Moving on to another example in the film that hit home with me, was the tireless pursuit of an Indian blogger who charts songs that claim to be ‘inspired’ from foreign tracks. And no, he’s not talking about Anu Malik. But he very well could be. While not strictly a piracy issue, his efforts, whether conscious or unconscious, do throw up the question of whether it is permissible to draw inspiration from a song, make slight changes and repackage it to derive commercial gains. While we do have provisions for cover versions of songs under the Indian Copyright Act, 1957 we all know of instances where due credit has not been given to the original artist or musician. Without entering into the murky legal waters of what exactly is legal and what isn’t, issues that even the best intellectual lawyers of the country embark upon with floats, the segment captures the essence of a culture in which creativity is borne out of persistently adding to previous works, something which the copyleft movement strongly advocates.
I don’t want to give away too much by way of specific illustrations and segments in the film, so I will end by saying that this film portrays a new cultural phenomenon that may be looked at negatively by several sections, but at the same time, must be accepted as a legitimate expression of this generation’s aspirations and ideals about creativity and innovation, the ethos that is marked by the phrase ‘openness and collaborative production of works’, hallmarks of the copyleft movement. While piracy is certainly still a problem that affects content providers, it must be looked at as a phenomenon that has naturally occurred, not having arisen purely out of human greed, but rather one that is a natural outcome of industries being unable to adapt to changes in distribution models and the demands of a generation that resides on the Internet. A ‘love story‘, if there ever was one, between the pirates and the content that they pirate, as the film so poignantly demonstrates.
Replete with fascinating animation pieces and infographics that trace the history of copyright and a beautiful soundtrack to add, Partners in Crime is everything that I hoped a documentary on piracy would be.

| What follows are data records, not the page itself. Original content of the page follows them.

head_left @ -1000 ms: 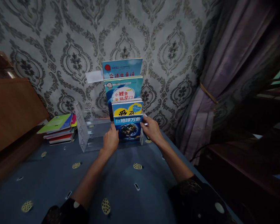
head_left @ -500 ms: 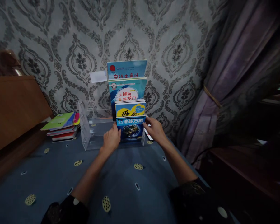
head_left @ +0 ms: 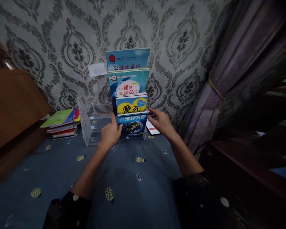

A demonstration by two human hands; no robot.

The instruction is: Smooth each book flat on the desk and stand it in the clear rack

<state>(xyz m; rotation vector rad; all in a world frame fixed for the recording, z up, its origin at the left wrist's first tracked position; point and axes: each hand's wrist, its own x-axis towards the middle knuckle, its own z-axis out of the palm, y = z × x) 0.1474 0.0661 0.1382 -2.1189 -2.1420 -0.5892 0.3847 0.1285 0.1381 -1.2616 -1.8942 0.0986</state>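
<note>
A blue Earth picture book (head_left: 133, 128) stands upright at the front of a clear acrylic rack (head_left: 85, 128). My left hand (head_left: 109, 133) is at its left edge, index finger raised clear of it and thumb close to the cover. At the right edge is my right hand (head_left: 162, 123), thumb and fingers parted beside the top corner. Whether the fingertips press on the book is hard to tell. Behind it, in rising steps, stand a yellow-and-blue book (head_left: 131, 104), a teal carp book (head_left: 128, 83) and a taller blue storybook (head_left: 130, 58).
Several books lie in a stack (head_left: 62, 122) left of the rack. A white card (head_left: 97, 69) shows behind the rack, and a white-and-red item (head_left: 153, 128) lies to its right. A wooden cabinet (head_left: 14, 105) borders the left; a purple curtain (head_left: 212, 82) hangs right. The tablecloth (head_left: 124, 184) is blue.
The view has shifted, so the rack sits higher in the picture. My left fingers have loosened and moved slightly left from the front book. My right hand stays by its right edge.
</note>
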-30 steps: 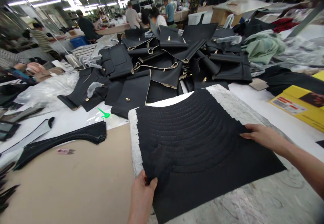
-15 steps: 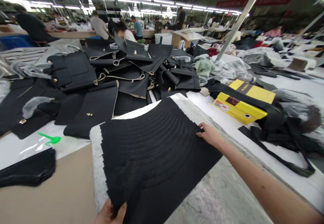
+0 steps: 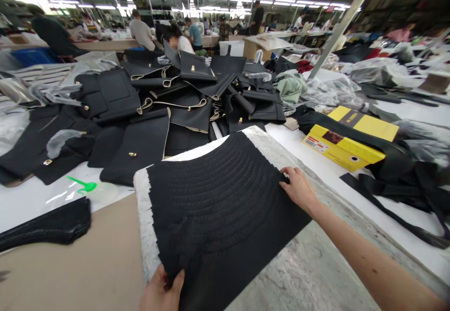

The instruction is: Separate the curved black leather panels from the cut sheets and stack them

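Observation:
Thin black sheet pieces (image 3: 225, 208), leather-like, lie fanned in overlapping curved rows with a stepped left edge. Beneath them is a grey-white, stained slab (image 3: 298, 264). At the lower left corner of the fan, my left hand (image 3: 163, 287) pinches the edge between thumb and fingers. My right hand (image 3: 298, 189) grips the right edge of the same pieces, fingertips partly hidden at the border. Beyond the slab rises a heap of black leather bag parts (image 3: 133, 147) with gold-coloured clasps.
A yellow box (image 3: 342, 147) with black straps (image 3: 390, 194) lies at the right. Left of the slab are a green scoop-like tool (image 3: 86, 186) and a stack of dark strips (image 3: 49, 224). A slanting metal post (image 3: 339, 30) stands behind. Several people work at far tables.
The view has shifted slightly, so the scene sits a little further right. Both hands keep their hold on the black pieces, which look almost unchanged.

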Motion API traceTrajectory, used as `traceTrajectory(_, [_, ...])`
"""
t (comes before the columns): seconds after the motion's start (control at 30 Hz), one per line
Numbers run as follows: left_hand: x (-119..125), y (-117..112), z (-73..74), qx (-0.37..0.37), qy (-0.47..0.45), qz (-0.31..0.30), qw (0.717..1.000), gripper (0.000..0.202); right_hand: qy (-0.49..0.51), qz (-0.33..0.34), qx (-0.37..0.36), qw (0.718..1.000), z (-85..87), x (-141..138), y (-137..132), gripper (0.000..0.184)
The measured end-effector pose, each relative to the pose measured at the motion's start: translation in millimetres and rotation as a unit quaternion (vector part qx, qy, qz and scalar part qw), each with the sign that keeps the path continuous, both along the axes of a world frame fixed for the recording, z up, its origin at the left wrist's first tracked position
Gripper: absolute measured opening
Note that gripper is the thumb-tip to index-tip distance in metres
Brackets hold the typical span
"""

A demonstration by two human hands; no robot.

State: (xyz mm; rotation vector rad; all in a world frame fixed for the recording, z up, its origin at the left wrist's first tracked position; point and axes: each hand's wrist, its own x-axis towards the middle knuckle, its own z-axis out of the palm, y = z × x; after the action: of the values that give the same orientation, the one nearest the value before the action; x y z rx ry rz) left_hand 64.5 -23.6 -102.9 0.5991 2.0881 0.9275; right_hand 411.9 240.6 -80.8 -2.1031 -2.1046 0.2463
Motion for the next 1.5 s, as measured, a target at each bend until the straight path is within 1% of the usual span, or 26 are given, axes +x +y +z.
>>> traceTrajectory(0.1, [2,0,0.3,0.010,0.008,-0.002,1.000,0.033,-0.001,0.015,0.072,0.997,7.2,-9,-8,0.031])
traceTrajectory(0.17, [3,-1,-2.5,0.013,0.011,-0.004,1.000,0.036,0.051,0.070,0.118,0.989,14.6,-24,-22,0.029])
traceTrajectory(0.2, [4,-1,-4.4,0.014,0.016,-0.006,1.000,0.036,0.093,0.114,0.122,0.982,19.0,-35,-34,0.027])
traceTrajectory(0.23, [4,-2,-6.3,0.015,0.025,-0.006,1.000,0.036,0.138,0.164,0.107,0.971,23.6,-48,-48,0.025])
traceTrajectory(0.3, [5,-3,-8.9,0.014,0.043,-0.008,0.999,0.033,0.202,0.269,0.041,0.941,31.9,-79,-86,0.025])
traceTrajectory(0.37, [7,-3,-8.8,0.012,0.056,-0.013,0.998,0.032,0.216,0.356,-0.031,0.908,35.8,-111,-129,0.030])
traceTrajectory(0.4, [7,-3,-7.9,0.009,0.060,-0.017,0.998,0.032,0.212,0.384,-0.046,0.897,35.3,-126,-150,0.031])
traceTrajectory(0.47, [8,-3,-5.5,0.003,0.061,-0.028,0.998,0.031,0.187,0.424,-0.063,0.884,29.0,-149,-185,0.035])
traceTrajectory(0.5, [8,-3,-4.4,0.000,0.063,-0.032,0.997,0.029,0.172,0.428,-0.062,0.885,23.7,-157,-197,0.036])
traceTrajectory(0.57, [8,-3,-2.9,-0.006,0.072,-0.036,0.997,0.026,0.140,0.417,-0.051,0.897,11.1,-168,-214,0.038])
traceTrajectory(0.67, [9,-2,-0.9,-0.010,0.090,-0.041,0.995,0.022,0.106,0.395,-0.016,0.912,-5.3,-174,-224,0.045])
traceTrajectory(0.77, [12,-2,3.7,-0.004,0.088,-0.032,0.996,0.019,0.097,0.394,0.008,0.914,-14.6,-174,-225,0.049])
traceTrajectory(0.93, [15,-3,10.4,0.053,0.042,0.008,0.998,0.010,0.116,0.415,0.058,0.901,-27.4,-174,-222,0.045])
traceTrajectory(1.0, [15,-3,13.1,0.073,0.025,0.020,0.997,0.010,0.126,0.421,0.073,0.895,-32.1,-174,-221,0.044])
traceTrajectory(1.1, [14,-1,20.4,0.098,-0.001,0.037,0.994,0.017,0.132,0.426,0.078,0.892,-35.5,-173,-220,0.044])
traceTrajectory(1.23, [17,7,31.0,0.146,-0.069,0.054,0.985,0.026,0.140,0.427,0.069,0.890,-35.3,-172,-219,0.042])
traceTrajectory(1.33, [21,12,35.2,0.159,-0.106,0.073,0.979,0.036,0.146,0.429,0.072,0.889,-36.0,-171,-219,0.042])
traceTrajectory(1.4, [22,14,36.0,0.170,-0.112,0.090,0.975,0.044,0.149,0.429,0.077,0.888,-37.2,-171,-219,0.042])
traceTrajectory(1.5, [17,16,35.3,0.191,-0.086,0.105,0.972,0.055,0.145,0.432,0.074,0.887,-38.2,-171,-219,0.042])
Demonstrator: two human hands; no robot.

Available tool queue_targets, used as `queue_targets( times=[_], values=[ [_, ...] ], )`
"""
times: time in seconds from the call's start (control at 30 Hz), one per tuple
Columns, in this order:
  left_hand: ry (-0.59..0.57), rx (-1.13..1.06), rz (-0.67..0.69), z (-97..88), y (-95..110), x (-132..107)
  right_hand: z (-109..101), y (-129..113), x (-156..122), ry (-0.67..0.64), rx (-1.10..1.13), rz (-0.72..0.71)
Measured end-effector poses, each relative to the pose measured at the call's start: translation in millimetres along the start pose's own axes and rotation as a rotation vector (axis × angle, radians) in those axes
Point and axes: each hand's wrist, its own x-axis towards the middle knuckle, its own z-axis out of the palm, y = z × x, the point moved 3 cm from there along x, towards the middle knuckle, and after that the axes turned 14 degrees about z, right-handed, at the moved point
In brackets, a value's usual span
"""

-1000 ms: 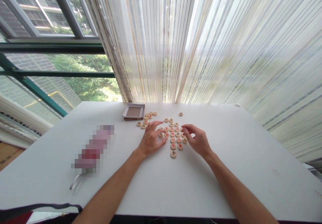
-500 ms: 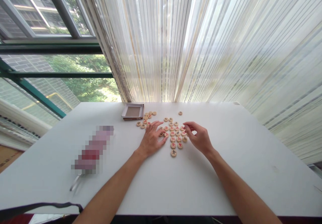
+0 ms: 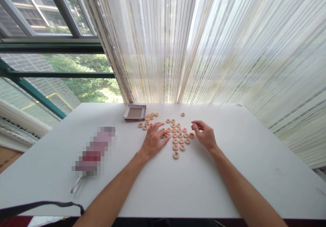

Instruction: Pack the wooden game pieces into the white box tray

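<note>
Round wooden Chinese chess pieces with red or black characters lie grouped in rows on the white table [image 3: 203, 186]. My left hand [image 3: 153, 139] rests over the left side of the group, its fingers spread. Its thumb and index finger are beside a red-marked piece [image 3: 168, 135]; whether they touch it I cannot tell. Some pieces are partly hidden under this hand. My right hand [image 3: 205, 135] is raised to the right of the group, fingers loosely curled, with nothing visible in them. Just below its fingertips lies a red-marked piece [image 3: 191, 135] at the row's right end.
A shallow open box [image 3: 134, 112] stands at the table's back left, beside several loose pieces [image 3: 152, 114]. One piece [image 3: 182, 114] lies alone farther back. A pixelated pinkish object [image 3: 94, 150] is on the left. Sheer curtains [image 3: 173, 50] hang behind the table.
My right hand has moved slightly right and away from the rows, and a red-marked piece now shows at the row's right end. My left hand has barely moved.
</note>
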Motion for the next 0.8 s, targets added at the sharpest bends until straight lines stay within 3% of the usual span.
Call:
queue_targets(
  times=[0.3,0.8],
  values=[
    [-0.006,-0.004,-0.005,1.8,-1.0,-0.8,0.0,25.7,15.9,0.065,0.045,0.125],
    [-0.019,0.018,-0.023,0.5,0.5,0.8,2.9,25.4,15.7,0.043,0.069,0.157]
  ],
)
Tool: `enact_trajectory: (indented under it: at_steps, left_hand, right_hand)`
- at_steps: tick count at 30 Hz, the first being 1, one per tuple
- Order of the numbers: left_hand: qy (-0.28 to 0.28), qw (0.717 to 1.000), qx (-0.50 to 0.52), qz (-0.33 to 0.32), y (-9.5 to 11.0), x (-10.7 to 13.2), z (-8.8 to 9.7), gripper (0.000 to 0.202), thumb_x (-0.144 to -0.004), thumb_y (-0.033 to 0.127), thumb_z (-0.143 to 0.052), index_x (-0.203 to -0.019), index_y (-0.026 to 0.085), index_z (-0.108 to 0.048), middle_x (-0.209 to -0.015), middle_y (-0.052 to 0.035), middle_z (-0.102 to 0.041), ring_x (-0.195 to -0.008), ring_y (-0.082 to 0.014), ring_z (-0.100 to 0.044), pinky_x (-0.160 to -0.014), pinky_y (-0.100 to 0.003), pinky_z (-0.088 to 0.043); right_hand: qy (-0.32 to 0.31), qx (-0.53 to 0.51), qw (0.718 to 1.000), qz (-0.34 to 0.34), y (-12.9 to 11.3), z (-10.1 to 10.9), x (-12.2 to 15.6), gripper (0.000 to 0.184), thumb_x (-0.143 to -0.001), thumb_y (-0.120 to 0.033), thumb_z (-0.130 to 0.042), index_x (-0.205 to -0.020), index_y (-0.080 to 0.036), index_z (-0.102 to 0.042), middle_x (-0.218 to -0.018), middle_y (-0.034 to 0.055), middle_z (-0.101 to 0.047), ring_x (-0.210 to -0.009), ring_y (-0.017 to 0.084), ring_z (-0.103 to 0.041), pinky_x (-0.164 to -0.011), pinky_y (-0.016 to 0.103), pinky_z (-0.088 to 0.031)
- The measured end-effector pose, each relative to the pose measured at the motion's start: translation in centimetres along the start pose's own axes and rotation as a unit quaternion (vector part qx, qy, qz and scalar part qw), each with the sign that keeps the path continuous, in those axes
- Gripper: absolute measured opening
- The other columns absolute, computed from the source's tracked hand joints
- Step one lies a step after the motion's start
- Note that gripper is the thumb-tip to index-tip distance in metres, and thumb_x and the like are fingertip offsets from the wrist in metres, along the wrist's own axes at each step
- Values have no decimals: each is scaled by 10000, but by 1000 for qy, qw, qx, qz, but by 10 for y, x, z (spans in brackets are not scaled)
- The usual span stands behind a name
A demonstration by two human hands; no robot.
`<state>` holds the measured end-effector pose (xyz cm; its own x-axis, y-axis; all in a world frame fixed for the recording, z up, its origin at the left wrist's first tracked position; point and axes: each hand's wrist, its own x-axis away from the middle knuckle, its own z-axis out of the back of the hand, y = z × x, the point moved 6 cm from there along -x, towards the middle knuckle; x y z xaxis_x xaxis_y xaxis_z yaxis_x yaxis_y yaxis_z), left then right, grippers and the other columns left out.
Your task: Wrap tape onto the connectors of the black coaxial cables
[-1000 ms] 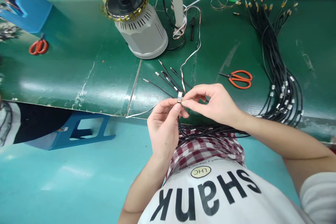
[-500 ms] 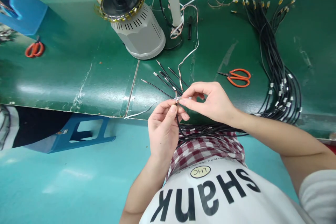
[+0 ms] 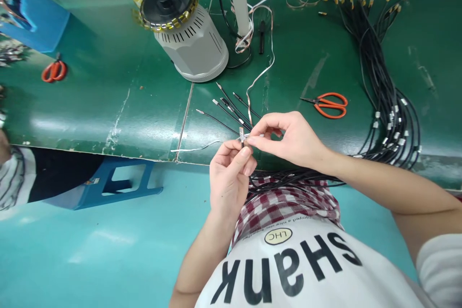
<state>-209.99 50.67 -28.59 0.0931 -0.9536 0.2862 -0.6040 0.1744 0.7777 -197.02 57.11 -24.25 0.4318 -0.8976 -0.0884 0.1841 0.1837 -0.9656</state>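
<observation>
Between the thumb and fingers of my left hand is a black cable, its pale, partly coppery end pointing up and away from me. My right hand pinches a thin white strip that lies across that cable end. From there a white length trails left to the bench edge. Just beyond my hands several black cables with stripped ends lie fanned out on the green bench. A bundle of black cables rests across my lap, below my right hand.
Orange-handled scissors lie right of my hands, before a large black cable bundle. A grey machine stands behind, beside a white post. Leftward are more scissors, a blue bin, a blue stool and a co-worker's sleeve.
My left hand has shifted slightly right, and its fingers have closed in more below the cable end. My right hand keeps its pinch at nearly the same place. A co-worker's arm shows more at left.
</observation>
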Motion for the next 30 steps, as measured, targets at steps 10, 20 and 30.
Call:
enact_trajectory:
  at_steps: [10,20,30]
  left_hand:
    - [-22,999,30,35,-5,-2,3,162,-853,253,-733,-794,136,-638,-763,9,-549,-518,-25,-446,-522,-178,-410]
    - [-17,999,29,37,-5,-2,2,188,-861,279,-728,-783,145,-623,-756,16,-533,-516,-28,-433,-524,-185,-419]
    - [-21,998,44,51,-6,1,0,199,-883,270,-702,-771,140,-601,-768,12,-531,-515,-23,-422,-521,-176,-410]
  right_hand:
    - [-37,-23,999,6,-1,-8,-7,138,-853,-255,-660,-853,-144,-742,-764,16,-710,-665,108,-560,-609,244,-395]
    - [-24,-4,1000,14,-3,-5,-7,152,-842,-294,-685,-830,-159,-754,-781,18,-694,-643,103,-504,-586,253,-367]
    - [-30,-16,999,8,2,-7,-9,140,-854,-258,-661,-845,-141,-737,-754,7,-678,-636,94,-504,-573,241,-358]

As an unapologetic supporter of the copyleft movement, I was pleasantly surprised to find perspectives that I was unfamiliar with and stakeholders’ views that drive home the point better than any of us have been able to on this blog. Here’s hoping we have several such films in the future.
We would like to thank Deepika Sharma for sending us a copy of the film to review and we wish the film-makers great success in their future endeavours.